Damien Huysmans a créé la première entreprise belge qui commercialisera des insectes sous forme de pâte à tartiner ou en purée pour accompagner des pâtes ou du riz. Mais «Green Kow», sa firme, ne peut toujours rien proposer de concret dans les rayons : la législation européenne n’a toujours pas donné les autorisations officielles à cette forme d’alimentation millénaire.
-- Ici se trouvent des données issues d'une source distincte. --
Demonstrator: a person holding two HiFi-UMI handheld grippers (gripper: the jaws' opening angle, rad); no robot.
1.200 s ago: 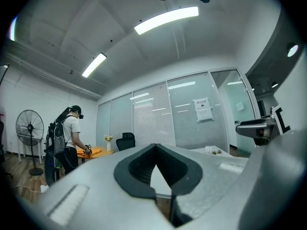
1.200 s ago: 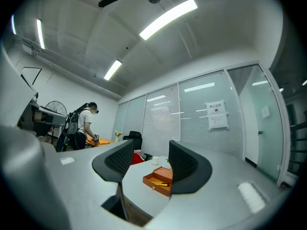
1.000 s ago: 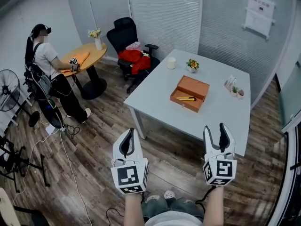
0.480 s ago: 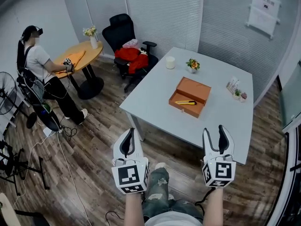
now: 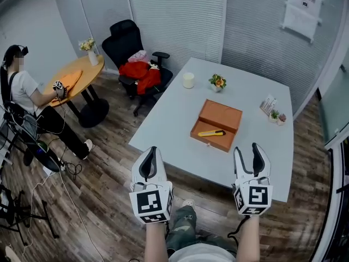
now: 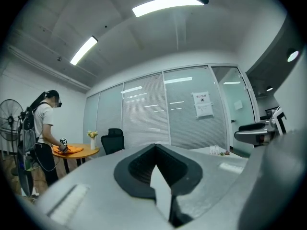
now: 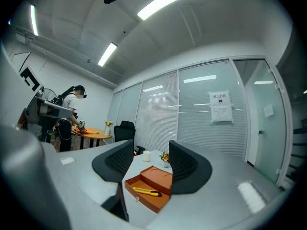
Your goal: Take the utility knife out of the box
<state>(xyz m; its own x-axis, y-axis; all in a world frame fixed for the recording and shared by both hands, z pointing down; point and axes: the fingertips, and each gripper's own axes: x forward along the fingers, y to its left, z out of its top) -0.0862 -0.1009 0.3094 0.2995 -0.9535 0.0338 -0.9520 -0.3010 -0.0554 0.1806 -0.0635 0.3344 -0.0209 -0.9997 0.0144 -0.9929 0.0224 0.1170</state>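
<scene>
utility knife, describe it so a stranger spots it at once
On the large pale grey table lies an open flat orange box. The slim yellow utility knife lies alone in its nearer half, the only long thin thing there.

Your left gripper (image 5: 151, 149) and right gripper (image 5: 248, 149) are white with black pads. Each one has a cube with black and white squares on it. The box (image 5: 215, 125) is orange-brown. The utility knife (image 5: 212, 133) is yellow with a bit of black. The table (image 5: 174, 119) is pale grey-white. The floor (image 5: 109, 162) has brown wood stripes. The chair (image 5: 121, 40) is black, the cloth (image 5: 137, 72) on it red.
</scene>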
À Gembloux, les laboratoires universitaires nourrissent des cobayes humains à coup de grillons et de vers de farine. Une évaluation sensorielle régulière qui débouchera bientôt sur des élevages industriels de ces masses de protéines que sont les termites ou autres sauterelles exotiques. « Ils sont moins polluants et moins gourmands en nourriture et espace que les porcs ou les bovidés», affirme le professeur Frédéric Francis. « Dans 30 ans, il faudra nourrir 9 milliards de bouches, on doit trouver d’autres pistes», confirme Éric Haubruge, vice-recteur et entomologiste.

Certains vers, nourris avec du son et un peu de farine, sont un bon apport en acides aminés et offrent une bonne balance en acides gras insaturés Imaginez des spaghettis remplis de beurre. Mais le goût? «La texture molle dégoûte un peu. L’aspect est désagréable mais une fois en bouche, c’est bon», confirme un étudiant testeur volontaire.

La saison des sauterelles vient de commencer. Mais pas encore d’arrivage hebdomadaire à Matonge. L’épicier local, Musenga, n’a que des sauterelles à proposer à mama Léona. Elle rit : « Vous savez, pour les Africains, manger des moules, ce n’est pas non plus évident.»

L’Afrique et l’Asie consomment des insectes depuis toujours. Si le cœur vous en dit, Pierre Lecoq, commerçant à Malmedy, en propose déjà sous forme de «sachets découverte». Et de sucettes pour les enfants. Bon appétit.